あと少し届かなかった。前半、前田大然のゴールで先制し勢いづいたが追加点が奪えず、逆に後半に追いつかれると、その後はビッグチャンスをなかなか作れず、タフなクロアチア代表との競り合いに疲弊した。延長に入り両チームとも決め手を欠くと、そのままPK戦に。南野拓実、三笘薫、吉田麻也が相手GKにがっちりと止められると、クロアチア代表には4本中3本決められて敗れた。
前後半90分、さらに延長30分の計120分とPK戦まで戦った選手たちは、膝に手をつき、その場に座り込み、大粒の涙を流す者もいた。途中交代した長友佑都や、今大会は控えだった川島永嗣らベテランは、後輩たちに「よくやった!」と声をかけ続けた。
敗戦決定から少し時間が経った後、森保監督は「小さくなって」と、いつもの試合後と同じように選手の輪を作った。ドイツ代表、スペイン代表という強豪チームを倒した時、水をかけ合って喜んだあの時間だ。
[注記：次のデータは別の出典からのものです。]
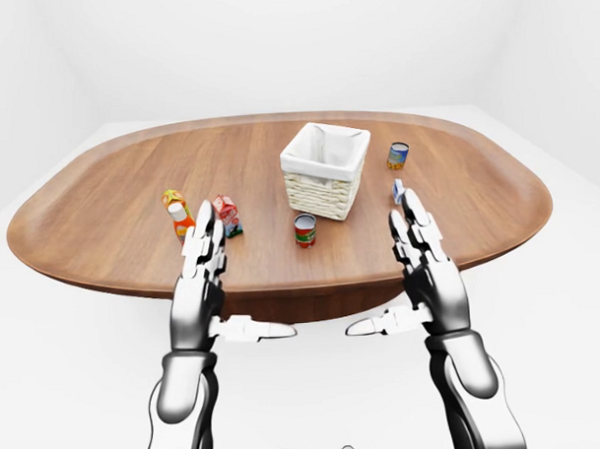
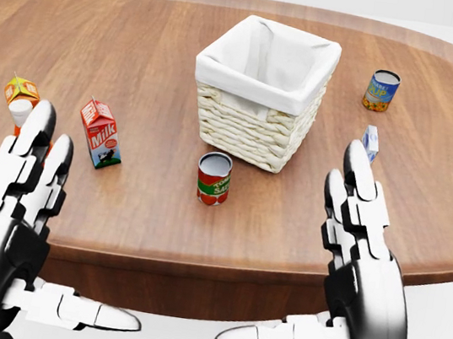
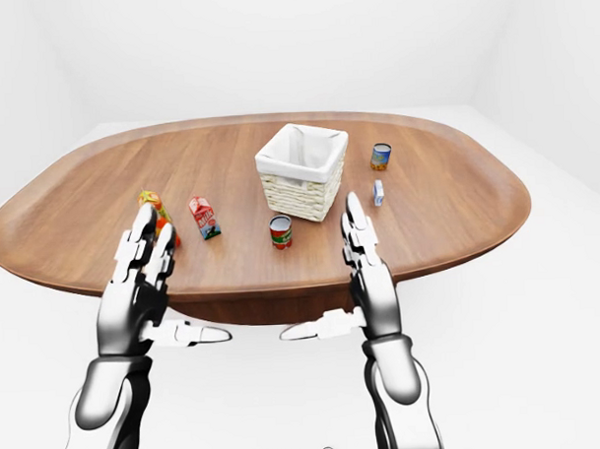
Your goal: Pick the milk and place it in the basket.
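On the oval brown wooden desk (image 2: 143, 217), toward the left of the head view: the red-and-white milk carton (image 2: 100, 134), upright, free of any grip, well apart from the woven wicker basket with its white cloth liner (image 2: 264, 90) at centre. Just left of the carton, an orange ketchup bottle with a white cap (image 2: 18, 113) and a small orange-and-green carton (image 2: 18, 91), both partly hidden behind the raised fingers. Between carton and basket, nearer the bottom edge, a red-and-green tin can (image 2: 213, 179). Off to the right, a blue-and-yellow can (image 2: 381, 90) and a small blue-and-white box (image 2: 371, 141).

Left hand (image 2: 23, 190): fingers straight, thumb splayed, holding nothing, short of the carton and to its left. Right hand (image 2: 361, 241): likewise spread flat and empty, near the desk's edge.

Best taken with the left hand. Worth shifting right first to line up with the carton, away from the bottle. Thumb on one broad face, fingers on the opposite one, around mid-height to keep it from tipping. Then a lift high enough to clear the tin can and the basket rim, and a release over the liner rather than against the wall.
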Robot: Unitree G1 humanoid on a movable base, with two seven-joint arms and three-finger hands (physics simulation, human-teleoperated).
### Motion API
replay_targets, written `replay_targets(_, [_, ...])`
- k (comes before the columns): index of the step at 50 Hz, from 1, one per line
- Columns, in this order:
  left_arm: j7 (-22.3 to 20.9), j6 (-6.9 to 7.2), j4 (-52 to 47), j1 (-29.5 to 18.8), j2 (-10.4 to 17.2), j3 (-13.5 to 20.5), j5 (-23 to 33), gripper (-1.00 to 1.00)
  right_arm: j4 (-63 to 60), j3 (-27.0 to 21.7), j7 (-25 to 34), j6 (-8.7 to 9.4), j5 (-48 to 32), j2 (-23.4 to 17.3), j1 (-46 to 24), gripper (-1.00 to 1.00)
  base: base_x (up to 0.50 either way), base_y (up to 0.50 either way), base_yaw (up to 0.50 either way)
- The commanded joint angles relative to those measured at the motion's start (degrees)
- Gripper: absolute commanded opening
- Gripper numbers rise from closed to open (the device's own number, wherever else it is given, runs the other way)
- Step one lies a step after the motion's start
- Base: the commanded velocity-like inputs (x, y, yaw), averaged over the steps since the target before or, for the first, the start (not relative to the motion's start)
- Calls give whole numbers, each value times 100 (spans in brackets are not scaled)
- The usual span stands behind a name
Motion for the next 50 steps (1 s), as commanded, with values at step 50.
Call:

「悔しい敗戦だったけど、素晴らしいだった」と健闘を称えると、続く言葉はさらなる前進だった。「次へ、次へ!これからずっと長く成長していくこと。みんなが新しい景色、最高の景色を目指していけば必ず歴史が変わる。この悔しさを胸に刻んで、みんなでやっていくということ。みんな素晴らしい戦い!」。そして最後に「我々をこうやって素晴らしい舞台につなげてくれた選手たち、サッカーファミリー、日本国民のみなさんに感謝しながら、胸を張って、また次頑張ろう!お疲れ様でした!」と感謝の言葉で締めくくった。
大会期間中、監督や選手から再三出てきた「新しい景色」という言葉。数字の上では、初のベスト8進出を指すが、試合後のインタビューで森保監督自ら語るように、グループリーグで優勝経験国であり、今大会も優勝候補に数えられたドイツ代表、スペイン代表という2チームを破るという別の景色を、今大会の日本代表はファンに向かって見せた。次回大会までの4年という時間は、長そうに思えて実に短い。森保監督がいう次への挑戦は、もう明日から始まることになる。